C’est un geste nocturne qui a scellé un destin. À Pontoise, la cour d’assises du Val-d’Oise juge Modibo T., ancien footballeur professionnel, pour avoir porté un coup de pied à la tête d’un jeune homme de 24 ans, en octobre 2018 au Mesnil-Aubry. La victime, Florent, a survécu trois ans dans un état végétatif, avant de succomber. Mardi soir, l’avocat général a requis 14 ans de réclusion criminelle. Florent et deux amis s’étaient amusés, un mois avant le drame, à voler trois plants de cannabis à Ézanville. Modibo T., chargé de surveiller la culture, n’avait pas digéré l’affront. En quête de vengeance, il avait rameuté une bande venue de la capitale pour récupérer son bien. L’expédition punitive avait débuté dans le local des jeunes du village, avec des extorsions de portables et de véhicules. Mais c’est quelques heures plus tard, à 4h27 du matin, que la tragédie s’est jouée. Revenu pour apaiser les tensions, Florent a reçu en pleine tête le coup de pied qui l’a précipité dans un coma de trois mois, avant une descente inexorable vers la mort.

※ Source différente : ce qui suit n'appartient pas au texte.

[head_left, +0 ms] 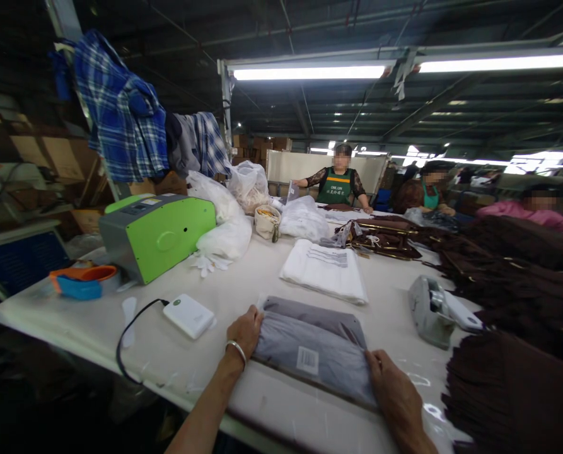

Une vengeance préméditée, une défense démontée
Face aux jurés, Modibo T. a plaidé la légitime défense. Il a affirmé que Florent aurait exhibé une arme blanche au moment du coup. Mais les témoignages tardifs, les versions contradictoires et surtout l’absence de preuve tangible ont fait vaciller cette ligne de défense. Le seul couteau retrouvé était resté dans la poche de la victime. L’avocat général a balayé l’hypothèse de la menace immédiate, rappelant que la loi impose proportionnalité et nécessité. « Rien ne l’obligeait à frapper », a-t-il souligné, évoquant un homme « humilié » déterminé à « donner une leçon ». L’accusation a aussi ressorti une affaire précédente, où Modibo T. avait déjà frappé un jeune à la tête. Le parquet estime qu’il connaissait les conséquences de ses actes. « Il sait qu’un coup à la tête peut tuer, et il l’a fait quand même. » Florent, lui, n’a plus eu d’avenir. Condamné à vivre dans la douleur, balloté d’un hôpital à l’autre, il a connu une agonie de 832 jours. Son état, d’abord stationnaire, s’est détérioré après des complications respiratoires. Sa mère a fini par signer l’arrêt des soins. « Elle lui a donné la vie, elle a dû en décider la fin », a résumé l’avocat de la famille. Le verdict est attendu jeudi. Pour les parents de Florent, il incarnera, à défaut de consolation, une reconnaissance du calvaire qu’ils ont traversé.